Hyemin me dit souvent que ça ne vaut pas la peine de retourner là-bas. Que sa famille l’accusait d’abandon à chacune de ses tentatives d’évasion. Que les arrestations devenaient presque un soulagement, dès lors. Que vont-elles penser de toi ? me demande-t-elle quand j’évoque ma femme et ma petite. Comment les voir, leur parler, justifier ma si longue absence ? J’ai réalisé trop tard que la liberté était un monde dont je ne reviendrais pas.
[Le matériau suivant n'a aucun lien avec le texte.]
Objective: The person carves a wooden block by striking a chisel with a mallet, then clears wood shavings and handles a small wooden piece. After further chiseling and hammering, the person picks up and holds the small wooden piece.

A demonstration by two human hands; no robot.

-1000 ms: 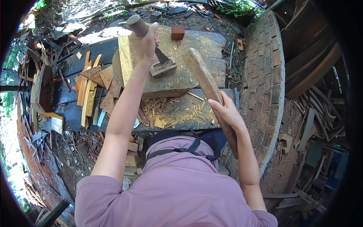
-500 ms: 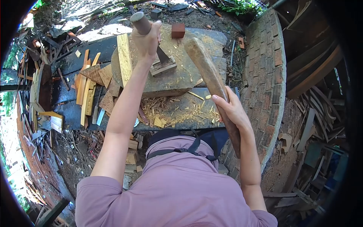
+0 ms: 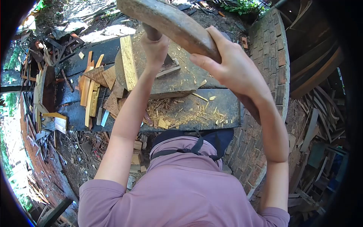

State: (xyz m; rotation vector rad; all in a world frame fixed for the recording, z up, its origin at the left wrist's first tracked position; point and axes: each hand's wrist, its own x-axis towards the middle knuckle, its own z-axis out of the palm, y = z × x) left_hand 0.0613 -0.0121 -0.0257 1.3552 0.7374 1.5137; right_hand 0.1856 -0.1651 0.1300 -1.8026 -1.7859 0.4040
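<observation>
My right hand [image 3: 240, 70] grips a long wooden club [image 3: 177, 28], raised so that its thick end overlaps the top of the chisel handle [image 3: 152, 33] in this view. My left hand [image 3: 155, 50] is wrapped round that handle, with the chisel upright. The dark blade runs down to a small wooden block [image 3: 168, 72] with a recess in it, partly hidden by my left hand and wrist. Beneath the block is a thick wooden slab [image 3: 174, 87] strewn with chips. A pale yellow strip of wood [image 3: 129, 62] lies on the slab's left side.
Offcuts [image 3: 90, 89] and thin strips lie left of the slab on the dark bench [image 3: 223, 99]. Wood shavings [image 3: 174, 115] cover its front edge. A low brick wall [image 3: 266, 75] stands at the right, with stacked timber beyond. Scrap wood heaps up at the left.
My right hand has swung the club up and to the left, over the chisel. My left hand stays on the chisel at the block. The red-brown block behind is now hidden.
</observation>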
Je m’avance sur ce petit promontoire qui domine le fleuve. En sautant d’ici, ma traversée à la nage sera moins longue… et les coups de bâtons arriveront plus vite au sortir de l’eau glacée. Je pense aux miens, je m’approche encore.
Et puis je saute.
Une détonation a retenti dans la vallée. Un soldat nord-coréen a tiré dans ma direction et j’ai entendu hurler.
Je réalise ce qui m’a retenu. La main de Hyemin a agrippé fermement la mienne au moment où je m’élançais. Hyemin était en retard ; elle m’a vu, elle a crié et moi, surpris, j’ai glissé sur le bord, faisant dégringoler des centaines de petits cailloux sur la berge.
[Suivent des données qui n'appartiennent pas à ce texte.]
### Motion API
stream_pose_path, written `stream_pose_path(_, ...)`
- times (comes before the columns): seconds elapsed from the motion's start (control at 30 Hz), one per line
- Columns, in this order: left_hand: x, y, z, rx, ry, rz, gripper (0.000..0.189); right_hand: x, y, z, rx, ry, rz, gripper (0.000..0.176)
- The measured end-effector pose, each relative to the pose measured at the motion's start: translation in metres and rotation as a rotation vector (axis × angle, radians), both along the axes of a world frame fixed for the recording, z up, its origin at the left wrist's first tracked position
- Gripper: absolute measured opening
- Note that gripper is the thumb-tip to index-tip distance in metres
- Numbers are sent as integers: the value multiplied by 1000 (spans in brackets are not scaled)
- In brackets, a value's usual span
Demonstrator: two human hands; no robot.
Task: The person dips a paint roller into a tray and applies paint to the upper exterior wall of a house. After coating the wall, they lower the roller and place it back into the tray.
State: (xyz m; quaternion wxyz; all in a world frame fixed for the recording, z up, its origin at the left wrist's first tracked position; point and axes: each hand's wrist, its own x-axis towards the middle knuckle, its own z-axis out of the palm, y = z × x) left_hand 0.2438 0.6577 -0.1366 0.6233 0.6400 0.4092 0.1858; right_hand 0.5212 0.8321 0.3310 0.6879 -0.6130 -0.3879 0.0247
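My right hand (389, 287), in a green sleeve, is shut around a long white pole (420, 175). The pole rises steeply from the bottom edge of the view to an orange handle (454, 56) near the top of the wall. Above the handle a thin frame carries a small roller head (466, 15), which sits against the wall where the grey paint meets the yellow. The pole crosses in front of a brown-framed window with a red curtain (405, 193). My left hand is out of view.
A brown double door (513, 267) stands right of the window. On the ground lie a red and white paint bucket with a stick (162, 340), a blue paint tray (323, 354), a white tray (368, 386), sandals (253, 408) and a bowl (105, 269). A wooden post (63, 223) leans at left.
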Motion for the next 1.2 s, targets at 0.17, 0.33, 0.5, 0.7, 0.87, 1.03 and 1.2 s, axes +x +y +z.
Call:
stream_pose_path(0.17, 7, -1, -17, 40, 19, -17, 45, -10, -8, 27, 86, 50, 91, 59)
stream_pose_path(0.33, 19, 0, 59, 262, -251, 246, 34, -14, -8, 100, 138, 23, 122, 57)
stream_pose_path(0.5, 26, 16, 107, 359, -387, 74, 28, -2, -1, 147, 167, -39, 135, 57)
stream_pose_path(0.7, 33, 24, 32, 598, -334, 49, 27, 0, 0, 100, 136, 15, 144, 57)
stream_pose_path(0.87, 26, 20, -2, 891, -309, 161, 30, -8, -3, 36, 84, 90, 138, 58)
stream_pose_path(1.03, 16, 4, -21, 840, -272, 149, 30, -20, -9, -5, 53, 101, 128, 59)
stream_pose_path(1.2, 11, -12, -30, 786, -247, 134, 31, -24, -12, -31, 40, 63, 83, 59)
– Tu allais vraiment plonger ! s’exclame-t-elle, atterrée. – Je veux revoir ma famille. – Tu as entendu les détonations ? Ils resserrent leur vigilance pour enrayer la fuite des défecteurs. Il y a des snipers cachés dans des trous. Et ils tirent. Il y a déjà eu un mort ce matin !
Je hoche doucement la tête et tourne mon visage vers la frontière, puis au-delà. Le han me dévore la chair. Où sont-elles ? Il me semble voir au loin, sur un versant de colline, deux petites topazes qui brillent comme brillaient les yeux de ma fille. Derrière, comme une forme douce, la silhouette de ma femme. Je me sens comme un enfant qui imagine dans la forme des nuages les portraits de ses rêves.
*
Jiyeon et sa maman ont longtemps escaladé les pentes de la colline. En face, il y a la Chine et, plus bas, on aperçoit le mont Paekdu où, enseigne-t-on, une étoile est apparue à la naissance du Grand Leader. Leur situation ne s’est guère arrangée, elles vivent de racines ou d’algues. L’armée a multiplié les interrogatoires et les violences avant de comprendre qu’elles ignoraient tout de l’endroit où se trouvait leur mari et père.
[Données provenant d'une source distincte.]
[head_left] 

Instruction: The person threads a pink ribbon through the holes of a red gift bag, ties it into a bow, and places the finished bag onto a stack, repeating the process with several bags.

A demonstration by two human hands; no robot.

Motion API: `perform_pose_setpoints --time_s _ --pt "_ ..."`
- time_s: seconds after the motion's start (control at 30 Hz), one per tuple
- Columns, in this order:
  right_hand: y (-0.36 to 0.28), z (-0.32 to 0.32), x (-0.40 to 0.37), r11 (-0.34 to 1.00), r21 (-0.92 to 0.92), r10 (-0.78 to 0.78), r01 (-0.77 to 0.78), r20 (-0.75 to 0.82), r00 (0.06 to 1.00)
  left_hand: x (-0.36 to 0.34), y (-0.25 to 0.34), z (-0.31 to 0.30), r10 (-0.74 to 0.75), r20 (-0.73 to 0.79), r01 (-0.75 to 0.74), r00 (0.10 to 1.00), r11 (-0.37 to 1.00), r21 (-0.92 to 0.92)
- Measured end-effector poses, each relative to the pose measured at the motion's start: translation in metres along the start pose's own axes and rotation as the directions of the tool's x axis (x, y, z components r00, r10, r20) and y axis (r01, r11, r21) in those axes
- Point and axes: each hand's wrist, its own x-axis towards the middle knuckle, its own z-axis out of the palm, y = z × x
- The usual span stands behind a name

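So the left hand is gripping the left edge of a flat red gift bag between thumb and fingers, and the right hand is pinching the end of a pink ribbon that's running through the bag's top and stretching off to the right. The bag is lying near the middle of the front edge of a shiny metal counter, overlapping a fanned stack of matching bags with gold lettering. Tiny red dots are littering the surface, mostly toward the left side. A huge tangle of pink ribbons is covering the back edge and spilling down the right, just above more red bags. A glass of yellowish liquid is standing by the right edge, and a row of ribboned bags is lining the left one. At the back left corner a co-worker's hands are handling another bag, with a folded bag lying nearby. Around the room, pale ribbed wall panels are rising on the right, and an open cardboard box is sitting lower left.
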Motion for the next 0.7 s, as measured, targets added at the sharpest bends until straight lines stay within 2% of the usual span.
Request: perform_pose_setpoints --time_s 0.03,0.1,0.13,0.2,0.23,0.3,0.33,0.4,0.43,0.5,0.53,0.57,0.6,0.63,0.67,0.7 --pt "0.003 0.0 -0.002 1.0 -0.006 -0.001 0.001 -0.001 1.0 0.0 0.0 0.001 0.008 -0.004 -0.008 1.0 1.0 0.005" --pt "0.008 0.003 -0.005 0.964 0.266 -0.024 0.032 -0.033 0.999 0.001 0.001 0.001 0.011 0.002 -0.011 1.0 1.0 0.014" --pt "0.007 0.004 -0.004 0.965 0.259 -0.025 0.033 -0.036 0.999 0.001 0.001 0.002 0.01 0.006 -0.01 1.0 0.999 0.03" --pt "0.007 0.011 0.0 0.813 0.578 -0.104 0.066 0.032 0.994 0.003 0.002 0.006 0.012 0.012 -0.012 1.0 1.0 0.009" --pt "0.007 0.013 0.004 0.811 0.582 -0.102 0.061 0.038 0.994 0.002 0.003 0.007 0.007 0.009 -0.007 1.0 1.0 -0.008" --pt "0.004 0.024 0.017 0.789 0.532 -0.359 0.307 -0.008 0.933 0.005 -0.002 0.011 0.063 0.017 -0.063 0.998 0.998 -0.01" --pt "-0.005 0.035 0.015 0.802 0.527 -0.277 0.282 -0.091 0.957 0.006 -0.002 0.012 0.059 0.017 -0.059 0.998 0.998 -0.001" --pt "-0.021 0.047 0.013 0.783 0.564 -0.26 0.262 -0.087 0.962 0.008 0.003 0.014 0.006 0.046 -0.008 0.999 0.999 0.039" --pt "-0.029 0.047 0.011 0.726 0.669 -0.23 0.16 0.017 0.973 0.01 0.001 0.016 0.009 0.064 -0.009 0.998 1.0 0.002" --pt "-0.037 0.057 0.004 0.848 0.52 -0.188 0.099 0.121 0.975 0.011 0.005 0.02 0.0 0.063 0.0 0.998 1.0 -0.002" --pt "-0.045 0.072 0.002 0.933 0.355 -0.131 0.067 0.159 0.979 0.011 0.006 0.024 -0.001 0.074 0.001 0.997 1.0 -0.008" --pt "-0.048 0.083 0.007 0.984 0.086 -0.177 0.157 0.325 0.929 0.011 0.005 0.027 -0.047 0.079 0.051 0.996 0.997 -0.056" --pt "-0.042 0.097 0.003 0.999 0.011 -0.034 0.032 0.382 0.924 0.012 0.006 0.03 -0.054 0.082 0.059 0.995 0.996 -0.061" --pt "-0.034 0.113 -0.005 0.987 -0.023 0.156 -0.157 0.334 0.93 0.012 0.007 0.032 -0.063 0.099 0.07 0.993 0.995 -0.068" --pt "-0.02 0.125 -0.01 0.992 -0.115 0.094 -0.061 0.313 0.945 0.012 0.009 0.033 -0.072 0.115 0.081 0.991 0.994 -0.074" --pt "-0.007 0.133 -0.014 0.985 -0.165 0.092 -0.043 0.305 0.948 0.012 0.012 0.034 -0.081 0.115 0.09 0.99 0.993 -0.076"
Elles viennent souvent ici pour surveiller l’horizon, pour surveiller son retour à lui, l’homme de leur vie. Elles savent qu’un jour il reviendra, qu’un jour la guerre cessera entre le nord et le sud. Ils sont toujours plus nombreux à contester le régime. Et à comprendre qu’ils ne devraient pas avoir faim. Les passeurs colportent les nouvelles toujours plus profondément dans le pays.
Un jour, il n’y aura plus qu’une Corée.
Han. Mot coréen. Mélange de regret, de rancœur, et même de nostalgie, que l’on ressent après des sacrifices et des efforts non récompensés, des rêves évanouis. Le han est un sentiment d’amertume, une douce révolte contre la fatalité.